Tuesday 5 February 2008

Pulp Fiction for January

There are some who probably believe that January is the month for tackling the weighty tomes that have been sitting unread on your shelf for the past year, making you feel guilty. I could not disagree more. With the outside cold and dark and all my money spent long before payday, January already has plenty of potential for misery without making things any worse. Therefore I have indulging in a bit of pulpish genre fiction to cheer myself up.


All Fun and Games Until Someone Loses An Eye – Christopher Brookmeyer

This book is currently the top contender for “Airport Novel of the Year”, and award (bestowed in a star-studded ceremony which takes place in my imagination) which I give for the most entertainly daft paperback thriller I've read all year. Previous winners include “Good News, Bad News” by Mark Wolstonecroft and a delightfully silly book about an ex-navy seal going cave diving, so it's pretty prestigious. In real life All Fun and Games was winner of the 2007 Bollinger Everyman Wodehouse prize for comic writing – although this is no guarantee of anything; the same prize was won by DBC Pierre's “Vernon God Little” which is unspeakably depressing!


Anyway, the plot is that a top scientist goes missing from his job at a secret weapons research facility. He is being hunted by all the major arms manufacturers in order that they can either make use of his research, or ensure that it is never completed. The leader of a team of mercenaries hired by the scientist's original employer comes up with a brilliant plan: he will hire the one person who will stop at absolutely nothing to find the missing scientist... his mum! His mum is a forty something Scottish housewife who has never committed so much as parking offence. All this is about to change as wee Janet goes AWOL from her suburban life and finds the skills learned in boxercise proove very useful in the cut-throat world of international espionage.


As I race towards middle age myself, I find that I particularly like books and films which are kind to ladies of this age (Check out Kung Fu Hustle – it features a chain-smoking, plump, middle-aged lady kung fu master!). I like to think that I will still be allowed to have adventures when I'm forty. One thing I didn't like was the sex scene between Janet and the international man of mystery who has recruited her. I think this is partly just me (I prefer my sexual tension unresolved) and partly because it felt like the author was writing to a formula (e.g. hollywood blockbusters must have 3 explosions and a car chase, international spy stories need at least one sex scene) rather than allowing his characters to behave consistently. Nevertheless, I was enormously pleased when Janet left her annoying, complacent husband at the end. Bugger girl power, this book has middle-aged-woman-firing-two-9mm-barettas-at-once-power.

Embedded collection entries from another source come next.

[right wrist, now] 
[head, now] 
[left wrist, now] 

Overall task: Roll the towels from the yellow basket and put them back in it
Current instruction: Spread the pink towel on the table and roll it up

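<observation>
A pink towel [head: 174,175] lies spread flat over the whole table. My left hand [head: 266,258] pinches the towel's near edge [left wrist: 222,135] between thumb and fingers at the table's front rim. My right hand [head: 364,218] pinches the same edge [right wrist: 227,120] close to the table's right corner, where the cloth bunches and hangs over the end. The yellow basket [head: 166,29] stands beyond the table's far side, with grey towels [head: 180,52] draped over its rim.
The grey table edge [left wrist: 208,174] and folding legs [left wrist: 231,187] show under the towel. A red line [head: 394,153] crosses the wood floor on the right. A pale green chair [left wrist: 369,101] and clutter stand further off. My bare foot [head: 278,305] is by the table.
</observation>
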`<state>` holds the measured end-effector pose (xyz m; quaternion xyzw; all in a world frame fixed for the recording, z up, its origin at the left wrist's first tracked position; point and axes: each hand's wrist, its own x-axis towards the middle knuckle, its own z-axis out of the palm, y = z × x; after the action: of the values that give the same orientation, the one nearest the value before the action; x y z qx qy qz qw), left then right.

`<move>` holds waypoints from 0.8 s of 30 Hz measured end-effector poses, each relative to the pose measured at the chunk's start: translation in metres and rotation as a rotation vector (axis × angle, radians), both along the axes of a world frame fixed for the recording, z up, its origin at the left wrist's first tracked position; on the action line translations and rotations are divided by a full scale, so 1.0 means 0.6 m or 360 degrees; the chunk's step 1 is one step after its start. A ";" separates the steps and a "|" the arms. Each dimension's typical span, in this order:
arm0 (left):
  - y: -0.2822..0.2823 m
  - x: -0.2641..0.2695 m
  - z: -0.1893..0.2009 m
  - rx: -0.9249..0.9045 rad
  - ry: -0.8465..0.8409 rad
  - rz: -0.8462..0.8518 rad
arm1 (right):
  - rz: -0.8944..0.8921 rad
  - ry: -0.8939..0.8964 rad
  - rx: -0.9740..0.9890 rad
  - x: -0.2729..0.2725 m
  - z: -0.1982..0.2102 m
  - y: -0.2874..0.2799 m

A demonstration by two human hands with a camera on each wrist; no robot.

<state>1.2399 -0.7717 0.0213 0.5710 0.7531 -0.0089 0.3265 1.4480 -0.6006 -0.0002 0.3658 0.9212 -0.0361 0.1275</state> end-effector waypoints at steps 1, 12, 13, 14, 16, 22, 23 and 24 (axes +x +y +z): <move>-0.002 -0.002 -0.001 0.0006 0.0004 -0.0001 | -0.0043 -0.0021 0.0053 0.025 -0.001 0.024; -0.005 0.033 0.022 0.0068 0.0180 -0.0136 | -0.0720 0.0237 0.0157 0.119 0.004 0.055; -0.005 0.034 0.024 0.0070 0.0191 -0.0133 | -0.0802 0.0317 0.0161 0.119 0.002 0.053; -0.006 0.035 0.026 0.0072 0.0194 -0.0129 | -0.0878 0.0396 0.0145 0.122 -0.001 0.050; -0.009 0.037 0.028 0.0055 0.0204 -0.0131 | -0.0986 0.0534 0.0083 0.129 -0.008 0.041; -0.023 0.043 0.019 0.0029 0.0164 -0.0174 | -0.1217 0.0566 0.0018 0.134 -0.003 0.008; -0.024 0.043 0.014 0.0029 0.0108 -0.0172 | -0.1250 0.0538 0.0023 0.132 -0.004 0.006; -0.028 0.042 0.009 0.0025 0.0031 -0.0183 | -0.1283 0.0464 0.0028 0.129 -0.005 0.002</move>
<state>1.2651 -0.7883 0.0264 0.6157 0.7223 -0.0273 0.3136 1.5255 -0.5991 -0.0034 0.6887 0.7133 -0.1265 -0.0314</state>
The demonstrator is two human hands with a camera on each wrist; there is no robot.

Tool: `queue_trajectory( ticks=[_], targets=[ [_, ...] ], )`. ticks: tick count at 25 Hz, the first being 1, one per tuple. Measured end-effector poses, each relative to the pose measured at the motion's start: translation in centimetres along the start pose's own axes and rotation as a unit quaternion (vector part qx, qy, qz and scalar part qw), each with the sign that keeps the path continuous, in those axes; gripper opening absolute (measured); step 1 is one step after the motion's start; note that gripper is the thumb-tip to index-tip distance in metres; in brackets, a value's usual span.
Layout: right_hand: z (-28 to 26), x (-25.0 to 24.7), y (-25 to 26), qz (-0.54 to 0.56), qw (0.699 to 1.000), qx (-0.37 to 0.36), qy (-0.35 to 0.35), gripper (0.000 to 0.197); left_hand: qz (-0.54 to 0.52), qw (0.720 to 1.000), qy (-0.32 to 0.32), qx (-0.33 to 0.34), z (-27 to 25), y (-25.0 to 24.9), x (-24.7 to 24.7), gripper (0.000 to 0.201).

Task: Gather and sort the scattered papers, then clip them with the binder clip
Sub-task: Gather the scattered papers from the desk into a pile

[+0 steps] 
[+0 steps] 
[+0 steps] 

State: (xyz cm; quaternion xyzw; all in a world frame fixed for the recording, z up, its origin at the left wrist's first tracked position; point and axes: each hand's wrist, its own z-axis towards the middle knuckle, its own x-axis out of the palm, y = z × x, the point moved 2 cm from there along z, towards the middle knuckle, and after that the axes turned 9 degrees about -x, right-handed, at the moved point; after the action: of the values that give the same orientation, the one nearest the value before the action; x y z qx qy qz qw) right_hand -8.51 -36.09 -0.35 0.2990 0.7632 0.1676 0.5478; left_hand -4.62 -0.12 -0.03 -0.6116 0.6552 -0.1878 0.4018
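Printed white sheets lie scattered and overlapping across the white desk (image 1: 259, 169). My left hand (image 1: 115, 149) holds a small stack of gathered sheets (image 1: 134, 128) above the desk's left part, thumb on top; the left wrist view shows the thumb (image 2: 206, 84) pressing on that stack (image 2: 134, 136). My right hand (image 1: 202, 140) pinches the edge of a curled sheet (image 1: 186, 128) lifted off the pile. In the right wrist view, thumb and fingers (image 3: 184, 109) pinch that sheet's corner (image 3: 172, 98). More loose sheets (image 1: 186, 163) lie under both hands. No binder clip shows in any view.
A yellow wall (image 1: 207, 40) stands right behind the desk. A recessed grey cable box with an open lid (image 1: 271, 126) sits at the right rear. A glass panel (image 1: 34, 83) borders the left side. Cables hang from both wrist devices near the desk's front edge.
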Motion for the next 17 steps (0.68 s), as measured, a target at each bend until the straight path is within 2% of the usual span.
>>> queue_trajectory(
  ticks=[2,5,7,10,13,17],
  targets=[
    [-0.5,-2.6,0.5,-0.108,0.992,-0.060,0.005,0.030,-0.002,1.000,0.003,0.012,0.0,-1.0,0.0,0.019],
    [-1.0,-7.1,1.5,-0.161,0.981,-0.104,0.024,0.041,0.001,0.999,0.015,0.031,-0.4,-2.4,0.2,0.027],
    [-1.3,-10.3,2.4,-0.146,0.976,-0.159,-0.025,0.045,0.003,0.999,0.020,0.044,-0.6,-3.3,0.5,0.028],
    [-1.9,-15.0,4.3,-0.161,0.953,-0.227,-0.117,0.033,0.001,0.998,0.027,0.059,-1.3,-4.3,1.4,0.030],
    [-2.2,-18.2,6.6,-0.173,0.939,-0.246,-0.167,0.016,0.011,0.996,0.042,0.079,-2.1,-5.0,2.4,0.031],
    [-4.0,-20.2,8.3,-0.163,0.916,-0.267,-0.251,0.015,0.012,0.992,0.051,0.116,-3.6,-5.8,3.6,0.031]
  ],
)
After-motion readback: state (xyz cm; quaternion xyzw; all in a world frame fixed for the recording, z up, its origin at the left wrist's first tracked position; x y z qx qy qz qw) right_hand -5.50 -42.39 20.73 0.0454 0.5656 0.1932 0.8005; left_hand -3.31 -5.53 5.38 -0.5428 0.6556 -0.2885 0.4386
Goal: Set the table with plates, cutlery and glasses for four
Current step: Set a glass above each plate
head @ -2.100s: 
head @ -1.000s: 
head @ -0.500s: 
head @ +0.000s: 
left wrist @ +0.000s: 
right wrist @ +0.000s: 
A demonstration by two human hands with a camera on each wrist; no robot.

I Am Legend – Richard Matheson

This book is number 2 in the “SF masterworks” series. Does this mean that it is officially the 2nd best SF ever? Don't know about that but really good for its time and well worth a read if you haven't already. In fact, go and read it right now as I'm about to give away the ending.


Robert Neville might well be the last human left alive. A mystery virus seems to have turned everyone else into vampires. By night he cowers in his fortified house and by day he repairs his defences, then seeks out and stakes as many sleeping vampires has he can find.


Eventually his house is infitrated by Ruth, part of a group of people infected with the virus, who have managed to stave off full undeadness (with magical mcguffin tablets of some kind). This allows them to retain their personalties and intelligence and now they are rebuiling society – for vampires. When members of this group finally capture Neville and sentence him to death, he realises that from their point of view he his the night salking thing of terror who comes and kills them when they are helpless in their beds. He notes with grim satisfaction that he has become a creature of legend.


My husband I both read this recently while off work with the flu and it becoes particularly resonnant if read when you've been at home all day on your own, bored, lonely and feeling like you might well be the last person alive. Much of the point of the book seems to be about the dehumanising nature of hardship. After the death of his wife and daughter Neville seems to have lost the capacity for any feeling oter than anger. His constnat conflit with the vampires has made him nable to think of them as anything other than blood-seeking animals, desite observing intelligent behaviour in some of them – he even captures some of them alive to experiment on when he is trying to investigate their condition.


Not sure if I can go & see Will Smith film as I fear some Hollywood arse-wit will have gone and stuck a happy ending on to it.